Being a member of TCN turned out to be quite the opposite of what I thought it would be. It’s not the old boys’ golf course. It’s better. I was asked this question recently: Women are known to be competitive rather than foster each other’s successes — so why is being in a network any different? It’s hard to describe, but in this self-selected, contained group, the thread that unites us is unique and nonthreatening. Secure in our own achievements, we celebrate each other’s accomplishments. It’s a strange, incredibly supportive sisterhood, the unwritten code being that we always respond to another member’s email or call, preferably within a day. To be explicit, none of us are Mother Teresas — wrapped in selfless giving — but TCN draws the best out of all of us.

When I expanded my restaurant, Vermilion, to New York City, I decided to join the International Women’s Forum and their New York Women’s Forum, another group of 350 incredibly accomplished professional women. And as a Forum member, I’ve found myself having a cup of tea with Janet Robinson, then-CEO of the New York Times, in her office (also a Forum member), hosting the head of the New York penitentiary system for an Iron Chef dinner at Vermilion and lunching with Susan Ungaro, the president of the James Beard Foundation.

Little could Susan and I predict that our Forum lunch last May would lead to us pooling our strengths and passions to create a program called Women in Culinary Leadership (WICL). Through our scholarships, visibility events and leadership internships, WICL aims to break the “gastro-ceiling” for female chefs and restaurateurs. We are now partnering with the National Restaurant Association to back our cause of promoting women in restaurants — the second-largest employment sector in the U.S.

I am now also a member of 85 Broads (an ex-Goldman-founded global women’s network) and a member of the Economic Club of Chicago (yes — it has men too). I found myself recently at a surreal, thoroughly enjoyable ECC lunch where Sheryl Sandberg berated a room full of primarily male chieftains on how little the corporate world has supported women in their quest to have it all. But here’s the best part — I’ve found my ECC network equally as helpful as my women’s networks.
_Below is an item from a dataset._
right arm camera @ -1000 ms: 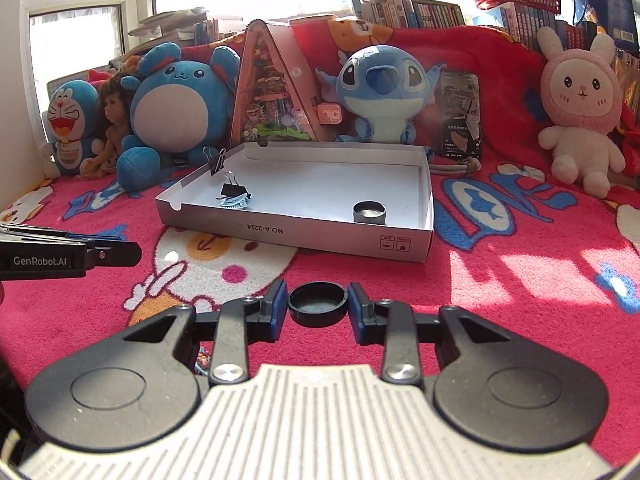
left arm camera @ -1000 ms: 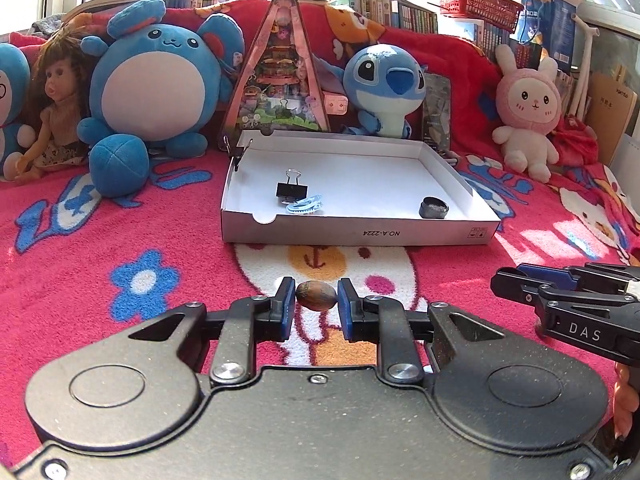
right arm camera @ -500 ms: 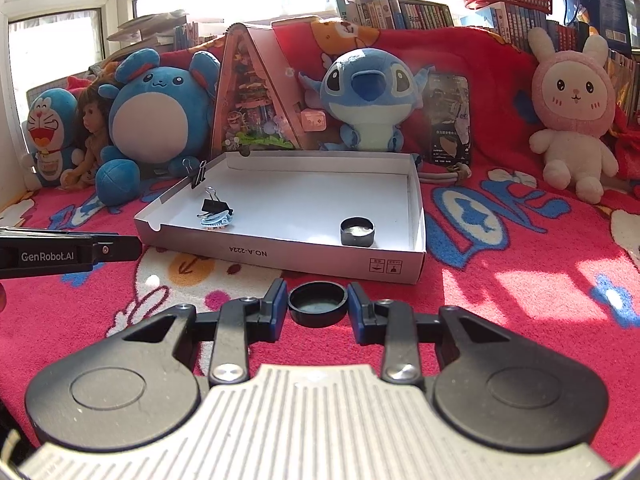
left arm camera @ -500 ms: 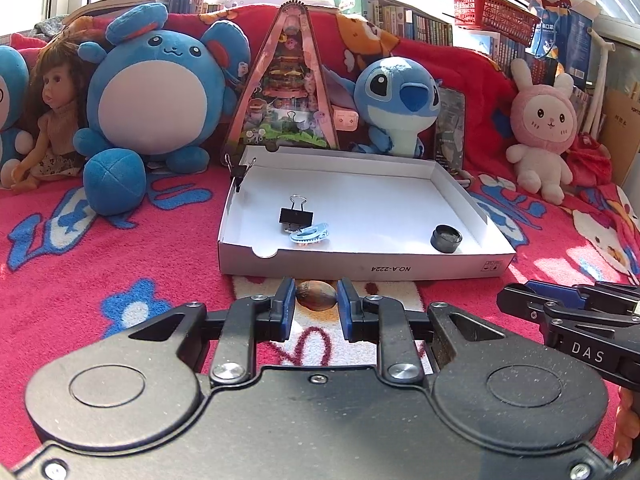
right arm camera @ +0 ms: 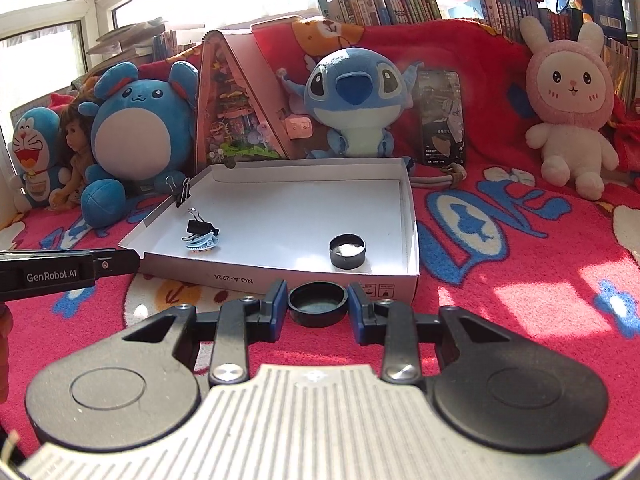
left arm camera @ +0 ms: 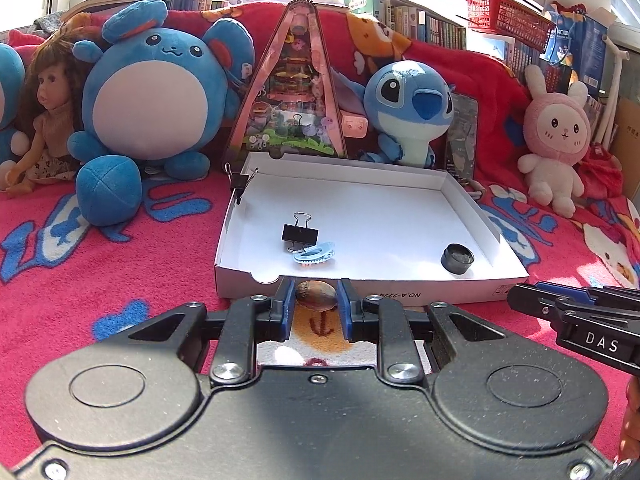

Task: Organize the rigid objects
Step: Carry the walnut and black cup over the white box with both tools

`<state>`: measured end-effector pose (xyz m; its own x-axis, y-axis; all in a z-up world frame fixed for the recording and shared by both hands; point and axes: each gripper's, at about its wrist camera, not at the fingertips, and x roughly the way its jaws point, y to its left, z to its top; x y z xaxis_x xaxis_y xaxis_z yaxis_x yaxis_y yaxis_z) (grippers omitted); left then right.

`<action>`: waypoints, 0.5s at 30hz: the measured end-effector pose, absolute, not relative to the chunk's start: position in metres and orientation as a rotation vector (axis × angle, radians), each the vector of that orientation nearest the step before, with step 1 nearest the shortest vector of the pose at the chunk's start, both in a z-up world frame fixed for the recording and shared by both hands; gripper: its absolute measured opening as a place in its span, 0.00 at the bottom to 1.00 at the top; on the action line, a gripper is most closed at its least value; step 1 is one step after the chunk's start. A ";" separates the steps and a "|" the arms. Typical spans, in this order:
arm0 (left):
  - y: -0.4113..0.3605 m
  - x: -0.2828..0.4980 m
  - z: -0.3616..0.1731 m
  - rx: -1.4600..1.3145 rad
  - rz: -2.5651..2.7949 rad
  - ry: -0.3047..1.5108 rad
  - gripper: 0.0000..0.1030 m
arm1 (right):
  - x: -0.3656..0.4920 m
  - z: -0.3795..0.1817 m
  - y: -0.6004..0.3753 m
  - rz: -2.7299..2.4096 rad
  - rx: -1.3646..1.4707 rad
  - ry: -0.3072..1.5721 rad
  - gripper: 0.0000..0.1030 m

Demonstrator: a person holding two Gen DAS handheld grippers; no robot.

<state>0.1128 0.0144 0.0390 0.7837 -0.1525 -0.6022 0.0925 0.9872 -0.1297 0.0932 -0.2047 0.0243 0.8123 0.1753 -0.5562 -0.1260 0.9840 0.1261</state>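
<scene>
A shallow white cardboard box lies on the red blanket. Inside it are a black binder clip, a small light-blue clip and a black round cap. My left gripper is shut on a brown oval stone, just in front of the box's near wall. A black round lid is clamped in my right gripper, also close before the box front. Each gripper's side shows in the other's view.
Another binder clip grips the box's far left corner. Plush toys, a doll, a triangular pink toy house and a dark card line the back. Books and a red basket stand behind.
Both grippers have moved forward toward the white box, each still holding its object; the box now looks larger and nearer in both views.
</scene>
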 end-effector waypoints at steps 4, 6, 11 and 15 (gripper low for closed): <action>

For what it’s worth, here are my three tips for women (and men) embarking on this path. First, there are a vast number of networks out there. Pick carefully, as it’s so easy to get fragmented. Second, you will get out of it only what you put into it. If you attend events and meetings on a passive level, at best it’ll be a novel social forum. And you risk losing the fundamental reason why you joined in the first place. Finally, networking is not necessarily about belonging to a formal association — it’s critical to do even within your work environment or firm. Find mentors, be visible, create your own network. Do not just hunker down and do good work and wait for the world to stop and notice.

Networking is about self-confidence and self-advocacy. For me, it’s been an amazing five-year journey of self-discovery. I now unabashedly admit that I network. And that I do so proudly.

Rohini Dey is donating her fee for this column to MSEdG — Educate Girls Globally.